**Activity**
Copy out the listing beneath, missing nothing.

**Given data**
----
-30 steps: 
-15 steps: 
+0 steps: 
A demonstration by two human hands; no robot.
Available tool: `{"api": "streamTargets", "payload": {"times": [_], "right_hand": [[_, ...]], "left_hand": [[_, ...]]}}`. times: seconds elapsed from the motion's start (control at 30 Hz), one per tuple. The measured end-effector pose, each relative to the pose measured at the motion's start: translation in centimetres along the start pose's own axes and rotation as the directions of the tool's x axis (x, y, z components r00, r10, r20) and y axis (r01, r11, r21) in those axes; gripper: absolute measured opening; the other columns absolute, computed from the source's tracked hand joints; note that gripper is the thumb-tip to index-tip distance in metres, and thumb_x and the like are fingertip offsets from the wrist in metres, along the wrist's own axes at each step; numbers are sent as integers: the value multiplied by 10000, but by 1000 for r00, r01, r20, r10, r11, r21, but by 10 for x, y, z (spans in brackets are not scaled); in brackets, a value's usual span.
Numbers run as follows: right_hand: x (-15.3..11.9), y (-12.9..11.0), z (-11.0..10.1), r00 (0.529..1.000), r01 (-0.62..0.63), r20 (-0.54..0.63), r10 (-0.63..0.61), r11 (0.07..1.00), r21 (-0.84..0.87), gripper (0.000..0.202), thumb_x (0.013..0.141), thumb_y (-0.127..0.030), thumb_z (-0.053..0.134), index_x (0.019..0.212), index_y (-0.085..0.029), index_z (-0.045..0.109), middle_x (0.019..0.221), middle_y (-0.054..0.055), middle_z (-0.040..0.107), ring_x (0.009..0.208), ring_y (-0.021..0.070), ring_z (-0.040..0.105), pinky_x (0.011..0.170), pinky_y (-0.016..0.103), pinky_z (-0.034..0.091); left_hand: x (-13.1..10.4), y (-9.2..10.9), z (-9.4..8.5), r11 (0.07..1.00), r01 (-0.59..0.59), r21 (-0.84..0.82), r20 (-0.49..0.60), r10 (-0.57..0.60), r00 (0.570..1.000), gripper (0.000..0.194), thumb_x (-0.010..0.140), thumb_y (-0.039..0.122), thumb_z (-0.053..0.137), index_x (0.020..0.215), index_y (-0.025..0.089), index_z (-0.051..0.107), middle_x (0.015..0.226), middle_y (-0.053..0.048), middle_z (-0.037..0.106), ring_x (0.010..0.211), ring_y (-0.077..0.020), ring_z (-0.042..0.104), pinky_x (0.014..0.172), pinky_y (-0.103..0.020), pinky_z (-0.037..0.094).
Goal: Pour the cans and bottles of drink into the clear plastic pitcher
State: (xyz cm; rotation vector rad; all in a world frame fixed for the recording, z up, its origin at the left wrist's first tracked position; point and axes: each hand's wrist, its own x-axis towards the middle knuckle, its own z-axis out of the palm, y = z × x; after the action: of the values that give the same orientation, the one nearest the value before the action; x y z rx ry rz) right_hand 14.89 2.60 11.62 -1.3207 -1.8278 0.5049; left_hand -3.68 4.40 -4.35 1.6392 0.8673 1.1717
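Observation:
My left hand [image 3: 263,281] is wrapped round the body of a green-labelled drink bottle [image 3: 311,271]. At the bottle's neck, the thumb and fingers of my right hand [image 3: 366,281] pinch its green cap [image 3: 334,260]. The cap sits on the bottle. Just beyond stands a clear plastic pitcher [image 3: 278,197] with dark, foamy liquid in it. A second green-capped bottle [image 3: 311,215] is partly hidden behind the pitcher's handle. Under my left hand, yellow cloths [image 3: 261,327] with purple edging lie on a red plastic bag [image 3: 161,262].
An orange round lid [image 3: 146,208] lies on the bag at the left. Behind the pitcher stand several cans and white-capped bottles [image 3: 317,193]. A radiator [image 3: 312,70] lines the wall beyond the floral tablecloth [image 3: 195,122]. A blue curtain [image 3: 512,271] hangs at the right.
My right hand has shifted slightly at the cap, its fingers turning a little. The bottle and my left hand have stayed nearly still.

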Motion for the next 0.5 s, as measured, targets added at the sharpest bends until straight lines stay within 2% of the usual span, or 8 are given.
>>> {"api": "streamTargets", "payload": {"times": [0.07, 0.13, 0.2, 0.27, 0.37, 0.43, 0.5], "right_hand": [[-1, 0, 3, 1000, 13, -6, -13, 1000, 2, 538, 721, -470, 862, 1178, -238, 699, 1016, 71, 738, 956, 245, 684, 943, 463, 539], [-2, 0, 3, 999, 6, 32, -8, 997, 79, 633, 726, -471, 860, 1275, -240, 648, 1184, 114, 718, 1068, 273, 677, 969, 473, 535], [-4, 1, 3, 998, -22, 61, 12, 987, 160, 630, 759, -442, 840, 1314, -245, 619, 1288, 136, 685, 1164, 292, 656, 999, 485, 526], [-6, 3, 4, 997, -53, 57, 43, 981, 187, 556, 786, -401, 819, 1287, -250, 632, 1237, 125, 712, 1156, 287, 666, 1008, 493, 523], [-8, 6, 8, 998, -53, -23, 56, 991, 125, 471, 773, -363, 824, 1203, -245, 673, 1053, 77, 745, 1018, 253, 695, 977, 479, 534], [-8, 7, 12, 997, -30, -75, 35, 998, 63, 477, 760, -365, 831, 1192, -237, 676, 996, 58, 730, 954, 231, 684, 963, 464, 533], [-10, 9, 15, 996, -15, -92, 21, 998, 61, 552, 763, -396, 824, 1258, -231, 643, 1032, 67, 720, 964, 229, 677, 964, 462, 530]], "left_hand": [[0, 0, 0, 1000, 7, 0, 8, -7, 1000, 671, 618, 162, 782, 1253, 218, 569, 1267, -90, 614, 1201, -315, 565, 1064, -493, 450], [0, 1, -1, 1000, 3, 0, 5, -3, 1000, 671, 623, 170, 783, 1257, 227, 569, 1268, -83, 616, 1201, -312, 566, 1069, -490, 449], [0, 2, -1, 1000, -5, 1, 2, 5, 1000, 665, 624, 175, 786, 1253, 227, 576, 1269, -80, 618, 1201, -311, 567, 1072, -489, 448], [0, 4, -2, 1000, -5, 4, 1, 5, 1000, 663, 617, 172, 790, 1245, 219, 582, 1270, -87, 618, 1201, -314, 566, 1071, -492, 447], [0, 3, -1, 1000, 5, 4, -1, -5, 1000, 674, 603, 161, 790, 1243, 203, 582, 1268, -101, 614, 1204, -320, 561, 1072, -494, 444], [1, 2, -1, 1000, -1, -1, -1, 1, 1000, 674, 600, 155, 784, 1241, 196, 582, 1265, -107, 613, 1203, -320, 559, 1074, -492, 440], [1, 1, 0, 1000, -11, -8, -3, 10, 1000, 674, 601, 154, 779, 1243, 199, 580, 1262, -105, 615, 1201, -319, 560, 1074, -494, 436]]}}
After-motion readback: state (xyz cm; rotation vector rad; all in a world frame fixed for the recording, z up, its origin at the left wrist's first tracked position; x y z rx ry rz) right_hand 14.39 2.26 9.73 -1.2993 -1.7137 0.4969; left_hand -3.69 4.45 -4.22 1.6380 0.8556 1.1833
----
**Solved exercise**
-30 steps: 
-15 steps: 
+0 steps: 
A demonstration by two human hands; no robot.
Available tool: `{"api": "streamTargets", "payload": {"times": [_], "right_hand": [[_, ...]], "left_hand": [[_, ...]]}}`. times: seconds elapsed from the motion's start (control at 30 Hz), one per tuple. The measured end-effector pose, each relative to the pose measured at the motion's start: translation in centimetres along the start pose's own axes and rotation as the directions of the tool's x axis (x, y, z components r00, r10, r20) and y axis (r01, r11, r21) in those axes; gripper: absolute measured opening; the other columns absolute, computed from the source's tracked hand joints; note that gripper is the thumb-tip to index-tip distance in metres, and thumb_x and the like are fingertip offsets from the wrist in metres, along the wrist's own axes at each step; numbers are sent as integers: the value multiplied by 10000, but by 1000 for r00, r01, r20, r10, r11, r21, but by 10 for x, y, z (spans in brackets are not scaled); in brackets, a value's usual span.
Numbers run as follows: right_hand: x (-15.3..11.9), y (-12.9..11.0), z (-11.0..10.1), r00 (0.529..1.000), r01 (-0.62..0.63), r20 (-0.54..0.63), r10 (-0.63..0.61), r11 (0.07..1.00), r21 (-0.84..0.87), gripper (0.000..0.202), thumb_x (0.013..0.141), thumb_y (-0.127..0.030), thumb_z (-0.053..0.134), index_x (0.019..0.212), index_y (-0.085..0.029), index_z (-0.045..0.109), middle_x (0.019..0.221), middle_y (-0.054..0.055), middle_z (-0.040..0.107), ring_x (0.009..0.208), ring_y (-0.021..0.070), ring_z (-0.040..0.105), pinky_x (0.011..0.170), pinky_y (-0.016..0.103), pinky_z (-0.034..0.091); left_hand: x (-13.1..10.4), y (-9.2..10.9), z (-9.4..8.5), r11 (0.07..1.00), r01 (-0.59..0.59), r21 (-0.84..0.82), r20 (-0.49..0.60), r10 (-0.57..0.60), r00 (0.570..1.000), gripper (0.000..0.194), thumb_x (-0.010..0.140), thumb_y (-0.039..0.122), thumb_z (-0.053..0.137), index_x (0.020..0.215), index_y (-0.025..0.089), index_z (-0.051..0.107), middle_x (0.015..0.226), middle_y (-0.053..0.048), middle_z (-0.037..0.106), ring_x (0.010..0.211), ring_y (-0.077..0.020), ring_z (-0.042..0.104), pinky_x (0.014..0.172), pinky_y (-0.103..0.020), pinky_z (-0.037..0.094).
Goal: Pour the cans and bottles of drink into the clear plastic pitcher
State: (xyz cm; rotation vector rad; all in a world frame fixed for the recording, z up, its origin at the left wrist's first tracked position; point and axes: each hand's wrist, its own x-axis towards the middle knuckle, its own z-axis out of the palm, y = z × x; after the action: of the values that give the same orientation, the one nearest the value before the action; x y z rx ry rz) right_hand 14.89 2.60 11.62 -1.3207 -1.8278 0.5049; left_hand -3.68 4.40 -4.35 1.6392 0.8673 1.1717
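Observation:
My left hand [image 3: 263,281] is wrapped round the body of a green-labelled drink bottle [image 3: 311,271]. At the bottle's neck, the thumb and fingers of my right hand [image 3: 366,281] pinch its green cap [image 3: 334,260]. The cap sits on the bottle. Just beyond stands a clear plastic pitcher [image 3: 278,197] with dark, foamy liquid in it. A second green-capped bottle [image 3: 311,215] is partly hidden behind the pitcher's handle. Under my left hand, yellow cloths [image 3: 261,327] with purple edging lie on a red plastic bag [image 3: 161,262].
An orange round lid [image 3: 146,208] lies on the bag at the left. Behind the pitcher stand several cans and white-capped bottles [image 3: 317,193]. A radiator [image 3: 312,70] lines the wall beyond the floral tablecloth [image 3: 195,122]. A blue curtain [image 3: 512,271] hangs at the right.
My right hand has shifted slightly at the cap, its fingers turning a little. The bottle and my left hand have stayed nearly still.
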
Motion for the next 0.5 s, as measured, targets added at the sharpest bends until straight lines stay within 2% of the usual span, or 8 are given.
>>> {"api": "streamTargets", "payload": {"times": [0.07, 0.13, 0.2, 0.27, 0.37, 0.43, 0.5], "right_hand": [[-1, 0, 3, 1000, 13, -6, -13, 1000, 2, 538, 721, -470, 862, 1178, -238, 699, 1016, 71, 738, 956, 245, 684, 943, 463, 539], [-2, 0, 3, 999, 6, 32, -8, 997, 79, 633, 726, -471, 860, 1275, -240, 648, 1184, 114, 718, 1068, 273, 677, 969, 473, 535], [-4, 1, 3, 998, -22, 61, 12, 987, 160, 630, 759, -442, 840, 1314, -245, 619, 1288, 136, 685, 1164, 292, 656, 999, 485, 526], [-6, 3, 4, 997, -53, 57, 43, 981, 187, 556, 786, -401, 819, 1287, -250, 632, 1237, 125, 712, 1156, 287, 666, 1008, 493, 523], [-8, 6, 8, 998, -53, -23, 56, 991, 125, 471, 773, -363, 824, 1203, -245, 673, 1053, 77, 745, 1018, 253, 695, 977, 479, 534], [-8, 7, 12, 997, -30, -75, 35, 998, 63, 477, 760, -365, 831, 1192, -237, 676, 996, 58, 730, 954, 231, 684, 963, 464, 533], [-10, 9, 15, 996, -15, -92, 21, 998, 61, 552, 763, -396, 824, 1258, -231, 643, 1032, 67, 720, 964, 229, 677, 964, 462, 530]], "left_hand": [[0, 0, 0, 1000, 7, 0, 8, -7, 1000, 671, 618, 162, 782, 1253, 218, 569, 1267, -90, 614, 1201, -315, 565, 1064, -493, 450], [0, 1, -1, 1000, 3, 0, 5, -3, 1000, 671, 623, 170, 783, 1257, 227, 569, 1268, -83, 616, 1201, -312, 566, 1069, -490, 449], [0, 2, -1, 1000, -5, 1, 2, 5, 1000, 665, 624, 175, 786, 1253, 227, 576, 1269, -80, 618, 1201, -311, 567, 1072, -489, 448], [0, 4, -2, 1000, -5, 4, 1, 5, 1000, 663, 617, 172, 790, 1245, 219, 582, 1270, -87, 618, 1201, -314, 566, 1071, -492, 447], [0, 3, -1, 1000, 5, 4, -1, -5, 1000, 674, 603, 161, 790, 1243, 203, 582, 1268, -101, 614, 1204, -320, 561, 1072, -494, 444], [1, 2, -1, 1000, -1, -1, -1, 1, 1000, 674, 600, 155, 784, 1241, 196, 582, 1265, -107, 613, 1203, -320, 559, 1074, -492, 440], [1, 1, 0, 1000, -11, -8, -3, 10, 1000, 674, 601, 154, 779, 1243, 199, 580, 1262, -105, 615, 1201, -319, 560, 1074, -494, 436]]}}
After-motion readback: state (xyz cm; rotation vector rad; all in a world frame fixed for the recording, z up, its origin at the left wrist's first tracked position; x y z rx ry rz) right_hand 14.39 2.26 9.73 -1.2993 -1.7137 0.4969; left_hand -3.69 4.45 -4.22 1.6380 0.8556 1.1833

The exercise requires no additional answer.